▸ **WHAT THE EXERCISE ASKS**: Write only how many lines of the listing below include the string "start".

▸ **THE DATA**:
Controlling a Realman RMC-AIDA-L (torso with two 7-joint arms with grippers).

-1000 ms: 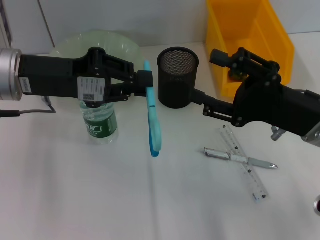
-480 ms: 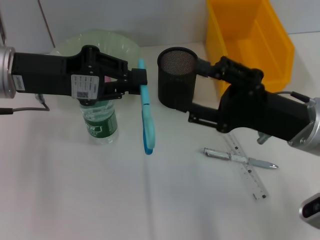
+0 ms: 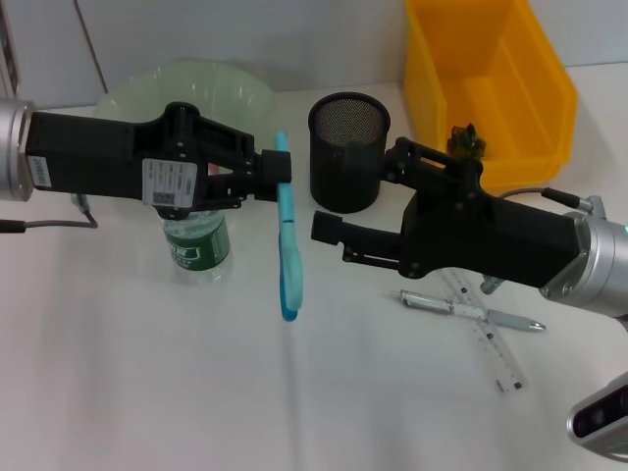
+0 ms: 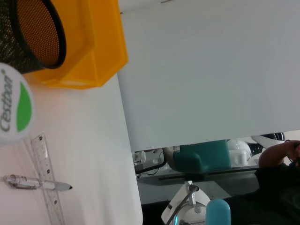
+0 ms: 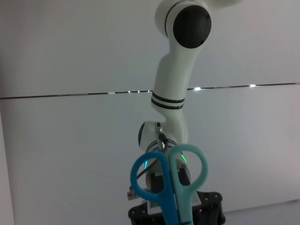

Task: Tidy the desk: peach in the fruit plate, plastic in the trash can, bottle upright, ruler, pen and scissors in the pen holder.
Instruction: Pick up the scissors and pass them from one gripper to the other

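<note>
Blue scissors hang over the white counter in the head view, pinched at their top by the left gripper, at nine o'clock from the mesh pen holder. The right gripper sits just beside them; I cannot tell how its jaws stand. Left wrist view: ruler crossed by pen. Right wrist view: scissors' handle loops upward.

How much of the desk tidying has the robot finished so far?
Done: the bottle stands upright, and something dark lies in the yellow trash can, perhaps the plastic. In hand: the left gripper holds the scissors in the air, with the right gripper close beside them. Left: the pen and ruler lie crossed on the desk, not in the pen holder. The peach isn't visible, so I can't judge it.
</note>
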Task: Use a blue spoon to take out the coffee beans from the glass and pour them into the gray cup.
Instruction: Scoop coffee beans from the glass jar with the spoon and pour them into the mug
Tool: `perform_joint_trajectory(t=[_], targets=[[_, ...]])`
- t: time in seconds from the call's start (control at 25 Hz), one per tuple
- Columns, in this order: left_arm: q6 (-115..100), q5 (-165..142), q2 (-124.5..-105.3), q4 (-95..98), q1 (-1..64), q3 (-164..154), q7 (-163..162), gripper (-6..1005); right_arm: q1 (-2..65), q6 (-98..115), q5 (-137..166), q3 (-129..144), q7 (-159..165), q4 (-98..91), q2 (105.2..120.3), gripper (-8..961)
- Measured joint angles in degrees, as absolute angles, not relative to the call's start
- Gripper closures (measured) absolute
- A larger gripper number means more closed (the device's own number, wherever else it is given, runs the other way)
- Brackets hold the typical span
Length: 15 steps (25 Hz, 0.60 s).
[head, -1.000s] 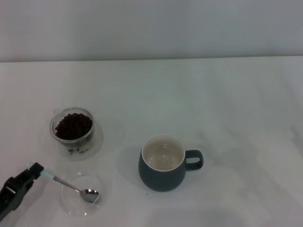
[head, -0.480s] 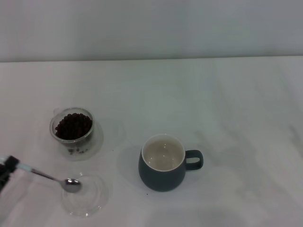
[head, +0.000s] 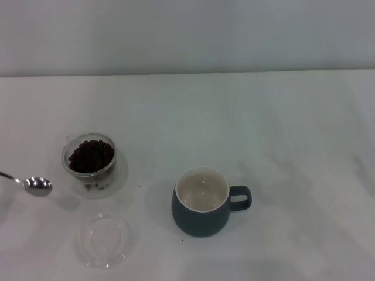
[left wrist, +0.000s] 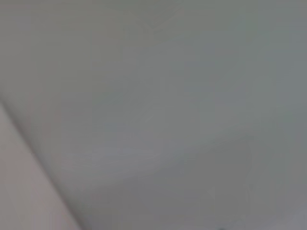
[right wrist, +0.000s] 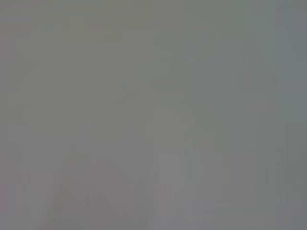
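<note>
In the head view the blue spoon (head: 37, 185) shows only its shiny metal bowl and thin neck at the left edge. It is just left of the glass and above the table, with a shadow under it; its pale blue handle is out of view. The bowl looks empty. The glass (head: 89, 159) holds a heap of coffee beans (head: 91, 154) at the left middle. The gray cup (head: 201, 202) stands in the middle, off-white inside and empty, handle to the right. Neither gripper shows in any view. Both wrist views show only blurred grey.
A flat shallow clear glass dish (head: 104, 239) lies empty near the front left, below the glass. A few stray beans (head: 92, 187) lie at the glass's foot. The white table (head: 281, 129) runs back to a grey wall.
The spoon has risen out of the flat dish and moved left and back, to beside the glass. The left gripper holding it has left the head view.
</note>
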State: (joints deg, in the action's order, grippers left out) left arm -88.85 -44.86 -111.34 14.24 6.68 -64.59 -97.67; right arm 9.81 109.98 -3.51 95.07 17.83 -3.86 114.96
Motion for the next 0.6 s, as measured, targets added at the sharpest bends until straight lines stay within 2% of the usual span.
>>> perform_joint_trajectory(t=[0.36, 0.6], targets=[[-83.70, -47.99, -106.79, 14.11, 14.98, -65.05, -102.84, 878, 11.14, 109.58, -2.75, 97.17, 15.67, -4.22, 114.96, 227], [-77.41, -51.98, -104.65, 14.65, 20.22, -65.03, -106.18, 878, 11.26, 108.59, -2.72, 98.20, 14.49, -4.32, 115.04, 227]])
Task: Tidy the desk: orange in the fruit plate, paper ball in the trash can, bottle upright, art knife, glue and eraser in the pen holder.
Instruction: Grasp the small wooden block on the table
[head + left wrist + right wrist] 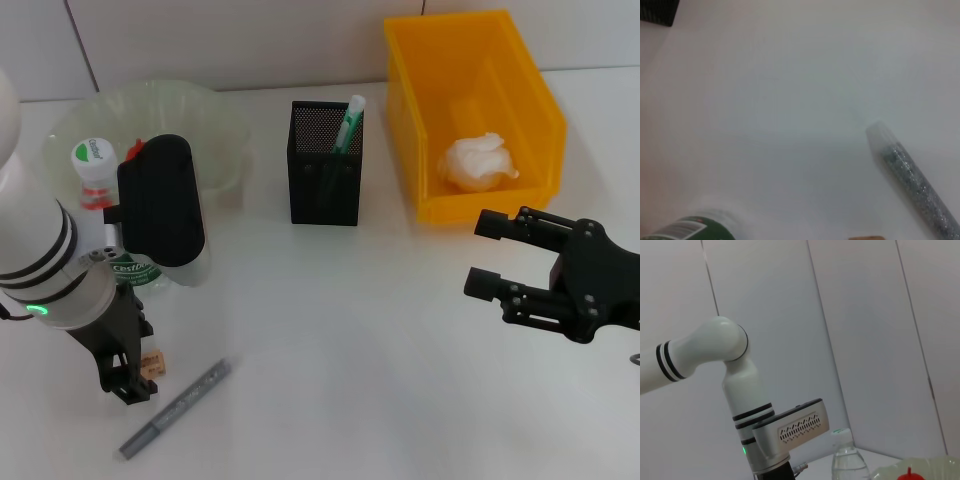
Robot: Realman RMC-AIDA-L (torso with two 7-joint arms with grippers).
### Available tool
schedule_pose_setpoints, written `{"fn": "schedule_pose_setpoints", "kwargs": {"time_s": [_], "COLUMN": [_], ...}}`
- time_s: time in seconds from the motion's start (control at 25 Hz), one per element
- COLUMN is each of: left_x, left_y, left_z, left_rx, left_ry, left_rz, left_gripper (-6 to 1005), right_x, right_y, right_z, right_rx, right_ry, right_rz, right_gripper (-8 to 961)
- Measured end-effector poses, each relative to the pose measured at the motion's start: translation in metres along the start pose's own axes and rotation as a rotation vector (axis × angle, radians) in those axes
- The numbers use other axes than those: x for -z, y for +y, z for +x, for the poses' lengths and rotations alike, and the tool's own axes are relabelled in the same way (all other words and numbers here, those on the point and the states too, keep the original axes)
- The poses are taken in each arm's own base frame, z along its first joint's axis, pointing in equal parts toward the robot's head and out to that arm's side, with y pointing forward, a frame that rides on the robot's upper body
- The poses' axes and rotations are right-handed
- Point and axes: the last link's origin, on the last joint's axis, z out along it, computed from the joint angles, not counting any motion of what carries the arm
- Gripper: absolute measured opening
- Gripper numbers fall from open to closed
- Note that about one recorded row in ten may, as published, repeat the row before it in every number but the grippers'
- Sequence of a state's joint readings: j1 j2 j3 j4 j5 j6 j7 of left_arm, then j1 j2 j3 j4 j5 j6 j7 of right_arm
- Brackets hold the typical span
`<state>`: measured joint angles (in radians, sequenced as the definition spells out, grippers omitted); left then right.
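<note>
From the head view, the left gripper (pixel 128 378) hangs low over the white desk (pixel 340 330), fingers pointing down at a small tan block eraser (pixel 152 363) just beside them. Whether they are spread or closed on anything I cannot tell. A silver glitter pen-shaped art knife (pixel 175 410) lies diagonally just beyond the eraser. Behind the gripper stands an upright clear plastic bottle with a green label (pixel 120 250), in front of a translucent green fruit plate (pixel 215 120). The black mesh pen holder (pixel 325 165) is well off, holding a green glue stick (pixel 349 125). The right gripper (pixel 505 265) hovers with fingers parted, empty, in front of the yellow plastic bin (pixel 470 110) holding the crumpled white paper ball (pixel 478 162).

The left wrist view shows the knife's tip (pixel 910 175), the bottle (pixel 695 230) and a sliver of eraser (pixel 865 238) at the frame edge.

The right wrist view shows the bottle (pixel 847 460) standing near the left arm.

Risk: the eraser sits off-centre, so a closing pinch could flick it away, and the arm could tip the nearby bottle.
</note>
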<state>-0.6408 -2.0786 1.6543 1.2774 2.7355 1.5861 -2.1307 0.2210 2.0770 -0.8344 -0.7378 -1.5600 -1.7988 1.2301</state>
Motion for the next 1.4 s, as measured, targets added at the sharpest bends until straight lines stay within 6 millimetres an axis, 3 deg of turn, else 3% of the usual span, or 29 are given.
{"fn": "schedule_pose_setpoints", "kwargs": {"time_s": [1.4], "left_x": [-0.0033], "left_y": [-0.0005], "left_z": [0.0002], "left_rx": [0.005], "left_ry": [-0.005], "left_rz": [0.004], "left_gripper": [539], "right_x": [0.0003], "right_y": [-0.0016], "right_z": [-0.0010], "right_rx": [0.003], "right_ry": [-0.002], "right_rz": [0.007], "right_gripper": [724]}}
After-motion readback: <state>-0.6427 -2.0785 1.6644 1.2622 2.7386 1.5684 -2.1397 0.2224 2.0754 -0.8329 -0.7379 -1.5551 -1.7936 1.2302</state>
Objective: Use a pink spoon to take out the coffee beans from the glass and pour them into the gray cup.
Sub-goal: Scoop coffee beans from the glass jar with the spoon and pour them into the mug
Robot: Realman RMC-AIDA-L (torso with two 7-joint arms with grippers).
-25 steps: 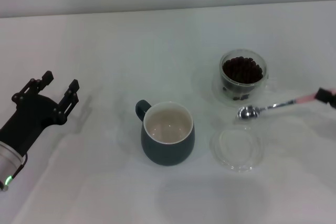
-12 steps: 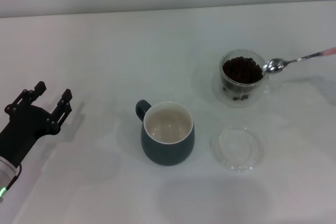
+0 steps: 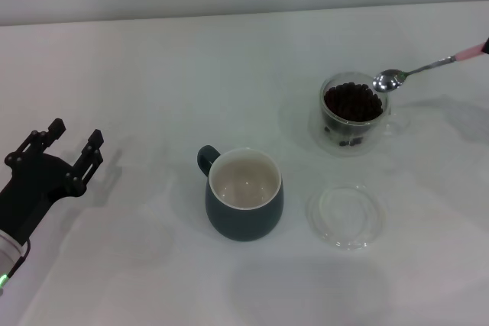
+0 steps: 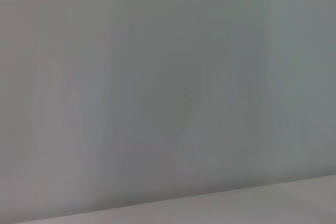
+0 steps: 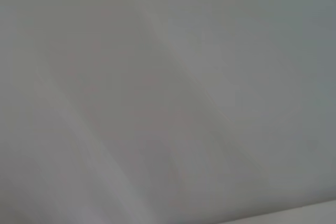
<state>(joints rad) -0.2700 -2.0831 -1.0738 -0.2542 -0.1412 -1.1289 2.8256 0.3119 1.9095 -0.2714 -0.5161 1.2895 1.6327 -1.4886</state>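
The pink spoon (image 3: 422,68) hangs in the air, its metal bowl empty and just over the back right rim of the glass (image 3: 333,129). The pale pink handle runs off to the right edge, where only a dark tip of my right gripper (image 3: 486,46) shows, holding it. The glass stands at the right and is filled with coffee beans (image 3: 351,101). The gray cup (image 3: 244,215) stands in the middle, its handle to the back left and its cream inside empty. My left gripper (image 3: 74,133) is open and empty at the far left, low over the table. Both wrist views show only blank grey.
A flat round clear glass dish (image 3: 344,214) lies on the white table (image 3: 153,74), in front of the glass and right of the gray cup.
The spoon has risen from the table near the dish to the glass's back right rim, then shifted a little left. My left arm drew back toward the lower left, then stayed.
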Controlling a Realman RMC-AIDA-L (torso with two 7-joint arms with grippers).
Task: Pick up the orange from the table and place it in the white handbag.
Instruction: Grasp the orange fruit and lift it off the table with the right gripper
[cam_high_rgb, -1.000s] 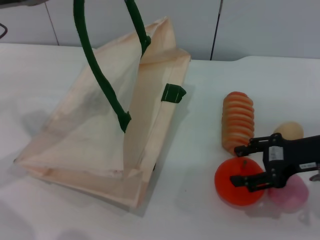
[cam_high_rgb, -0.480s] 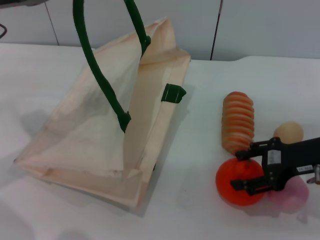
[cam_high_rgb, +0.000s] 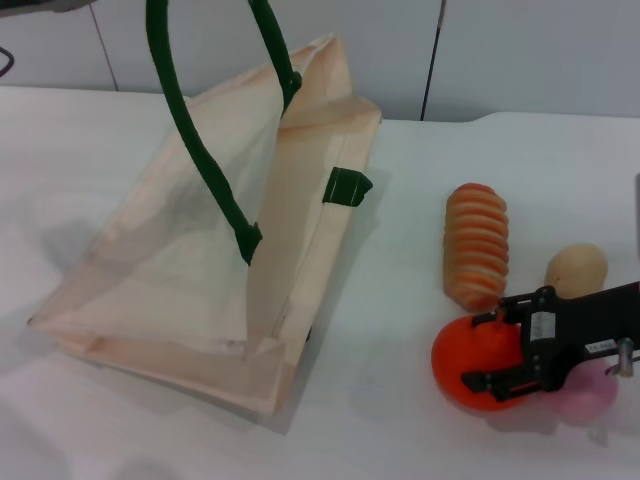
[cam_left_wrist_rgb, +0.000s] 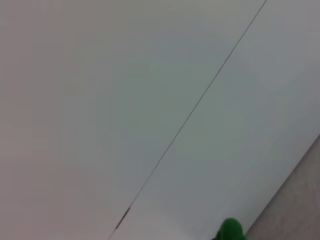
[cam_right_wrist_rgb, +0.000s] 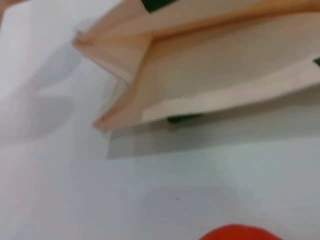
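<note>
Right gripper (cam_high_rgb: 493, 350): black fingers spread around the orange (cam_high_rgb: 470, 360) on the counter (cam_high_rgb: 400, 400), not yet clenched; likely light, smooth, rigid, slip-prone; grip across widest girth.

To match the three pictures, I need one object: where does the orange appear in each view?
Head view: the orange is at the lower right on the table, between the right gripper's fingers.
Left wrist view: not in it.
Right wrist view: only its top edge shows at the bottom.
Shared landmark: the white handbag.
</note>
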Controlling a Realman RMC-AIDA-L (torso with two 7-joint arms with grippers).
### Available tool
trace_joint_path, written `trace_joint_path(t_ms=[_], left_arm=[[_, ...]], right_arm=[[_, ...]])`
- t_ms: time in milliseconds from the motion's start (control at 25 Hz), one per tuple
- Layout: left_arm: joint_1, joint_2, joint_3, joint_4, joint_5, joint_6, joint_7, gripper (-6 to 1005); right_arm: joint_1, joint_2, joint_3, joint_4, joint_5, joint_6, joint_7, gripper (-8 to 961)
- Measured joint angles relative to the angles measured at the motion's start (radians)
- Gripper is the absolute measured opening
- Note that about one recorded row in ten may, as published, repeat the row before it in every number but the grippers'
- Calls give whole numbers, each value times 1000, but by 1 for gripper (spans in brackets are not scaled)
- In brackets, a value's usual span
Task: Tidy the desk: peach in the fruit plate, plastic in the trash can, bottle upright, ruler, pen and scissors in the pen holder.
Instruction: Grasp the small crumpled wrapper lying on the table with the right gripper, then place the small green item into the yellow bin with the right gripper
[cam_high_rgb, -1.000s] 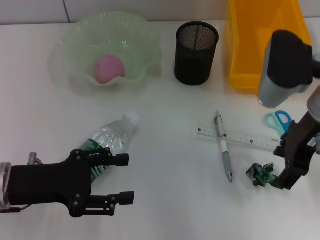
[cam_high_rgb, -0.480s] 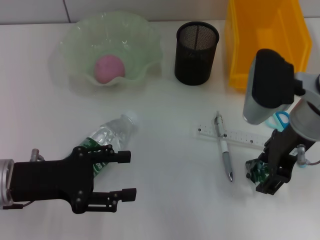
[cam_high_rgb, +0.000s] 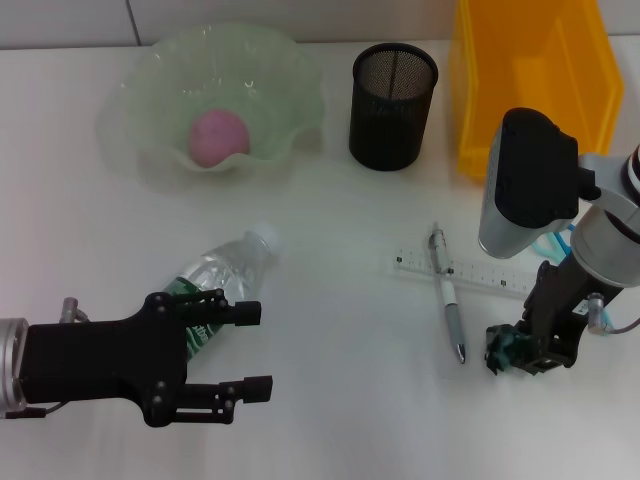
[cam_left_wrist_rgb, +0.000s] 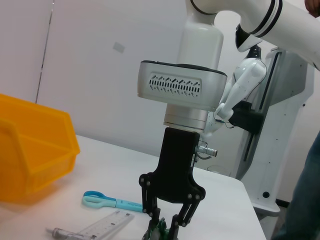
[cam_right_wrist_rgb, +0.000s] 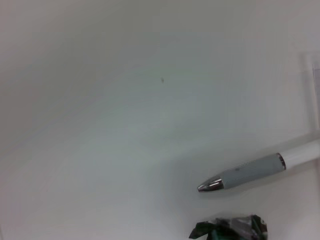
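My right gripper (cam_high_rgb: 530, 358) stands on the table, shut on the crumpled green plastic (cam_high_rgb: 498, 351); the left wrist view shows its fingers (cam_left_wrist_rgb: 155, 216) drawn together around the plastic (cam_left_wrist_rgb: 161, 229). The plastic also shows in the right wrist view (cam_right_wrist_rgb: 230, 230), by the pen tip (cam_right_wrist_rgb: 240, 173). The pen (cam_high_rgb: 447, 295) lies across the clear ruler (cam_high_rgb: 480, 272). The blue scissors (cam_high_rgb: 548, 245) are mostly hidden behind the right arm. The bottle (cam_high_rgb: 225, 270) lies on its side. My left gripper (cam_high_rgb: 255, 352) is open beside its lower end. The peach (cam_high_rgb: 218, 135) sits in the green plate (cam_high_rgb: 150, 90).
The black mesh pen holder (cam_high_rgb: 393, 90) stands at the back centre. The yellow bin (cam_high_rgb: 530, 70) is at the back right, just behind the right arm. The left wrist view shows the scissors (cam_left_wrist_rgb: 105, 201), the ruler (cam_left_wrist_rgb: 107, 222) and the bin (cam_left_wrist_rgb: 30, 150).
My right gripper has moved left from beside the plastic onto it and closed around it. The left arm has barely moved.
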Motion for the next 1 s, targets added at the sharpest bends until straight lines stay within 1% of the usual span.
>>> trace_joint_path(t_ms=[40,120,360,520,560,600,640,680,720,760,800,840,920,960,1000], left_arm=[[0,0,0,0,0,0,0,784],[2,0,0,0,0,-1,0,785],[5,0,0,0,0,-2,0,785],[6,0,0,0,0,-2,0,785],[6,0,0,0,0,-2,0,785],[6,0,0,0,0,-2,0,785],[6,0,0,0,0,-2,0,785],[6,0,0,0,0,-2,0,785],[6,0,0,0,0,-2,0,785],[6,0,0,0,0,-2,0,785],[6,0,0,0,0,-2,0,785],[6,0,0,0,0,-2,0,785],[6,0,0,0,0,-1,0,785],[6,0,0,0,0,-2,0,785],[7,0,0,0,0,-2,0,785]], right_arm=[[-1,0,0,-1,0,0,0,585],[-2,0,2,-2,0,0,-1,336],[-6,-1,10,-20,0,-9,-3,148],[-7,-3,33,-38,0,-22,-8,128],[-10,-3,72,-64,0,-42,-22,123],[-10,-3,72,-64,0,-42,-22,128],[-13,-3,98,-82,0,-55,-31,133],[-16,-3,139,-109,0,-74,-45,138],[-18,-4,237,-170,0,-107,-69,142],[-16,-5,293,-200,0,-119,-77,147],[-16,-5,293,-200,0,-119,-77,152],[-11,-6,356,-231,0,-119,-83,157],[1,-7,475,-273,0,-86,-87,167],[9,-8,565,-282,19,1,-82,171],[9,-8,565,-282,19,1,-82,176]])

▸ **RESPONSE AREA**: 6